| THE TASK |
Starting with the line that contains "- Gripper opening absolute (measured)" and stopping after the line that contains "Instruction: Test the", copy the entries below exactly. Include nothing else.

| RECORDS SUPPLIED |
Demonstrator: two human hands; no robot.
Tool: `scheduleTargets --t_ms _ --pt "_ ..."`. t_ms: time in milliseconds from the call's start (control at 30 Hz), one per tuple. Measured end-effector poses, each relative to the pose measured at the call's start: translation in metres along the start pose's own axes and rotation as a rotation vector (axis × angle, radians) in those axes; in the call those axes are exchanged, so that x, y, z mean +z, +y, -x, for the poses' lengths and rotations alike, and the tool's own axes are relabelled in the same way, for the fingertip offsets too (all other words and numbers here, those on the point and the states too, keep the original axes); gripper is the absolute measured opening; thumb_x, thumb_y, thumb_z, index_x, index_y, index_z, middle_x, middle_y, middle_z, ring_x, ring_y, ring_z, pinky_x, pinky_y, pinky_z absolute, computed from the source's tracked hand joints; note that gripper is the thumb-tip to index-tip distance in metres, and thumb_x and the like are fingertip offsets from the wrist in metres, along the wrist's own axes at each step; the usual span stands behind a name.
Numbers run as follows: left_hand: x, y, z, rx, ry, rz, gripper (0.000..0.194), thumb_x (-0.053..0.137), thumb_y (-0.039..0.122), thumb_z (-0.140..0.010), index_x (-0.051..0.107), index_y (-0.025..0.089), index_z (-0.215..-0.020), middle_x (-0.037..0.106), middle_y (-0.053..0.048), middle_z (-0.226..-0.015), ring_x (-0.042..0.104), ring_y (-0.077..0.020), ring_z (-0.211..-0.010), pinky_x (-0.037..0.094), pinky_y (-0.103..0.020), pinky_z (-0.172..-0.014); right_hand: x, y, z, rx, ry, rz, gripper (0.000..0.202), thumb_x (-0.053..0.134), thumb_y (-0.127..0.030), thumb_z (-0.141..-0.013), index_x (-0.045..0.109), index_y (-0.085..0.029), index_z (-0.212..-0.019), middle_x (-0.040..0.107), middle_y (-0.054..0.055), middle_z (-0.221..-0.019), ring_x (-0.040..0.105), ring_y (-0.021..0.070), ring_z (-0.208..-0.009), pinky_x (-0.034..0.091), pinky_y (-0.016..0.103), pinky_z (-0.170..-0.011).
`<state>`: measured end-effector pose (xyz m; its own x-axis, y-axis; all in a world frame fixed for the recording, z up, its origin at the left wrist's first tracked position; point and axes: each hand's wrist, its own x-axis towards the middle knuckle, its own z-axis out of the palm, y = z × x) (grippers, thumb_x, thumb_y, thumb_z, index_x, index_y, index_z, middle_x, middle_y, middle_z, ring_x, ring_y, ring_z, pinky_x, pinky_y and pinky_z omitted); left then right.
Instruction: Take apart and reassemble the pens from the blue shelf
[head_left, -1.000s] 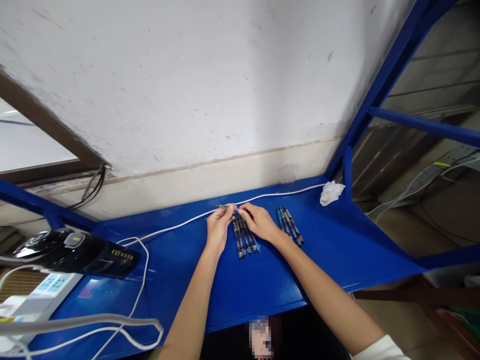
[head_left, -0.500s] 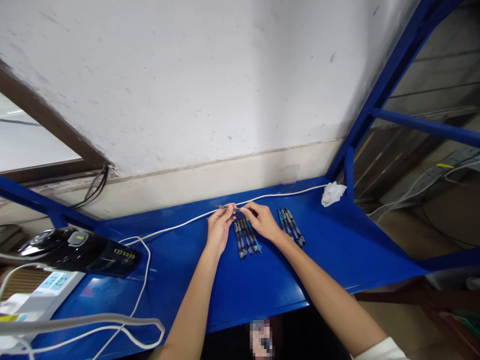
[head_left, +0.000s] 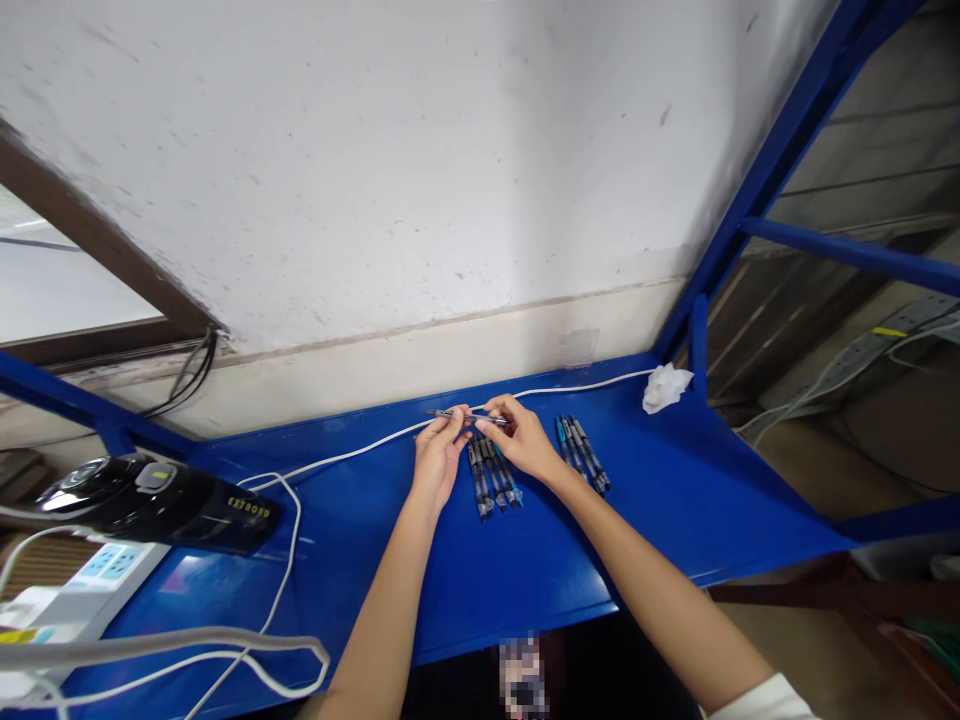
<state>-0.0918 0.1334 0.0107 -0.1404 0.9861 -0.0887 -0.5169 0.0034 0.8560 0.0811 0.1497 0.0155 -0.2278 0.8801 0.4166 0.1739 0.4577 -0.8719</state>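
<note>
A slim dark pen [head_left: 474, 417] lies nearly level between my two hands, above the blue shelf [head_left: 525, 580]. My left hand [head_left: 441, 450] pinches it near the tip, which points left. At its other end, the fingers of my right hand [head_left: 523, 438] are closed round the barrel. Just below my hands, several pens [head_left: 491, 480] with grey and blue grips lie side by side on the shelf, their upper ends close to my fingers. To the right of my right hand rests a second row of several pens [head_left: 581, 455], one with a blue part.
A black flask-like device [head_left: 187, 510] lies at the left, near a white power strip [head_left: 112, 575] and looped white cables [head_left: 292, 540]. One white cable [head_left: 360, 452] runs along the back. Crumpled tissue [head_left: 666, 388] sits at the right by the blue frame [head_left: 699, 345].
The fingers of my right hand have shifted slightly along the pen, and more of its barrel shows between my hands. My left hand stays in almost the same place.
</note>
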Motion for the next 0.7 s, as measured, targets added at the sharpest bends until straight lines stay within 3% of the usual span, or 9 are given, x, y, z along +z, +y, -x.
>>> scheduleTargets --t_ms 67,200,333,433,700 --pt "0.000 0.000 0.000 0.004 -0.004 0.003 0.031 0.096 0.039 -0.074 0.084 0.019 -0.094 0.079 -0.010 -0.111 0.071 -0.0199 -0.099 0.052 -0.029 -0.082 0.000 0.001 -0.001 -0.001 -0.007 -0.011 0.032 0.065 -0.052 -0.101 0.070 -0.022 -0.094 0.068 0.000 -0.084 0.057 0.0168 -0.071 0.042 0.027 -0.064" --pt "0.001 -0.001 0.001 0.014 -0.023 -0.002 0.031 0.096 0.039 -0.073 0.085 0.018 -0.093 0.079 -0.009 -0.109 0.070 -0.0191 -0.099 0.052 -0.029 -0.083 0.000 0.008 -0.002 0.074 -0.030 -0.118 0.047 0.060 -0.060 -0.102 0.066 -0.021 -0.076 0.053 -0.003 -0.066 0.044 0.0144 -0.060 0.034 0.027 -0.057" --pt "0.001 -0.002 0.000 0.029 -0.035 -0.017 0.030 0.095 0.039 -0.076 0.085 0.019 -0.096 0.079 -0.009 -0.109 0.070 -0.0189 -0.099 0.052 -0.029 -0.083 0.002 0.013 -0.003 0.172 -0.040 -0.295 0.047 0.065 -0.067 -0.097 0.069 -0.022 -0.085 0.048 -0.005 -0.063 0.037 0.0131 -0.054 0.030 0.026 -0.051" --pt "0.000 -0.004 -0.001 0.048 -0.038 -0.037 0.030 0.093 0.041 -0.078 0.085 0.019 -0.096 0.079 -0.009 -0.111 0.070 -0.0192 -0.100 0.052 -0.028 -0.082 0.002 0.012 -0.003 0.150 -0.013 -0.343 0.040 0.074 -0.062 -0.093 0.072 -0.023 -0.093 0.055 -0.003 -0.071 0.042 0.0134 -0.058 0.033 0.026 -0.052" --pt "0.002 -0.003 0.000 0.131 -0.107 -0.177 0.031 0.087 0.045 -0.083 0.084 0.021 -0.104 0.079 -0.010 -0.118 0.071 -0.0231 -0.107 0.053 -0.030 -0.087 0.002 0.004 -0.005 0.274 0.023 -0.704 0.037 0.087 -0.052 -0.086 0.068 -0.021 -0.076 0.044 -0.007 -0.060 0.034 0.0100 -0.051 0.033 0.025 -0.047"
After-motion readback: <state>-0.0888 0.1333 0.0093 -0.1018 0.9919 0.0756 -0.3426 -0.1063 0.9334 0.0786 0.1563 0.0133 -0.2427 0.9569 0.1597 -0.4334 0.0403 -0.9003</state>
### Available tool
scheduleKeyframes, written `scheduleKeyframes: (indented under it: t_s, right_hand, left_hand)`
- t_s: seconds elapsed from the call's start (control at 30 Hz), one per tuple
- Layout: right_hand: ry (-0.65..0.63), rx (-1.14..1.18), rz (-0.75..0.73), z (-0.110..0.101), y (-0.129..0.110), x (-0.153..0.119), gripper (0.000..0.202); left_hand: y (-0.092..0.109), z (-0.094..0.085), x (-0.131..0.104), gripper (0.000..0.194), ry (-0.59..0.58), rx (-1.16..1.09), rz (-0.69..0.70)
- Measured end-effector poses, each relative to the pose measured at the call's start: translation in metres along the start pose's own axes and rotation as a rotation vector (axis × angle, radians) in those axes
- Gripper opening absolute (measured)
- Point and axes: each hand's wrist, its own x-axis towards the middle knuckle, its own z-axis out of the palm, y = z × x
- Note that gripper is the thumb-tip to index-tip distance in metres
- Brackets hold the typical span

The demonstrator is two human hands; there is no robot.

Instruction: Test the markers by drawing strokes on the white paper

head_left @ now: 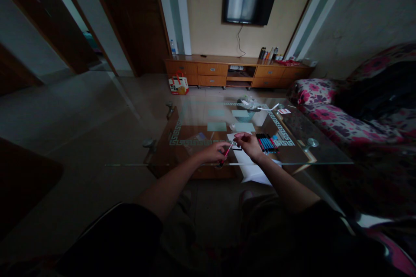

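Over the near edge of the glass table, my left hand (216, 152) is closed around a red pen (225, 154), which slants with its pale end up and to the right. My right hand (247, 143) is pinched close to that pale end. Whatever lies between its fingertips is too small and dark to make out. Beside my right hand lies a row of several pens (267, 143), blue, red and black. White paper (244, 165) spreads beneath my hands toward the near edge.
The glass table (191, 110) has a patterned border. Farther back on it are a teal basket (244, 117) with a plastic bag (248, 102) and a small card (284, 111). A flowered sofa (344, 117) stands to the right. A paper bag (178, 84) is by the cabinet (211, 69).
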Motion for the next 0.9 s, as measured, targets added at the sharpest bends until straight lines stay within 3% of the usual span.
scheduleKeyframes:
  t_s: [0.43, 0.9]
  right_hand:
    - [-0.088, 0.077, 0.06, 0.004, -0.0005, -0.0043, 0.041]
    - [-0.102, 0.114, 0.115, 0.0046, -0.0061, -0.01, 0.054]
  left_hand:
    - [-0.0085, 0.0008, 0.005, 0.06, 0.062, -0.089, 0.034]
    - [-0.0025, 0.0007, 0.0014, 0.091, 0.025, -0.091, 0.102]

| COMPLETED EXERCISE |
- Gripper opening absolute (measured)
- Point and axes: each hand's wrist, its own x-axis towards the middle knuckle, its own z-axis out of the palm, y = z × x
- Note that gripper is the thumb-tip to index-tip distance in metres
- Brackets hold the typical span

The demonstrator is two human hands; there is no robot.

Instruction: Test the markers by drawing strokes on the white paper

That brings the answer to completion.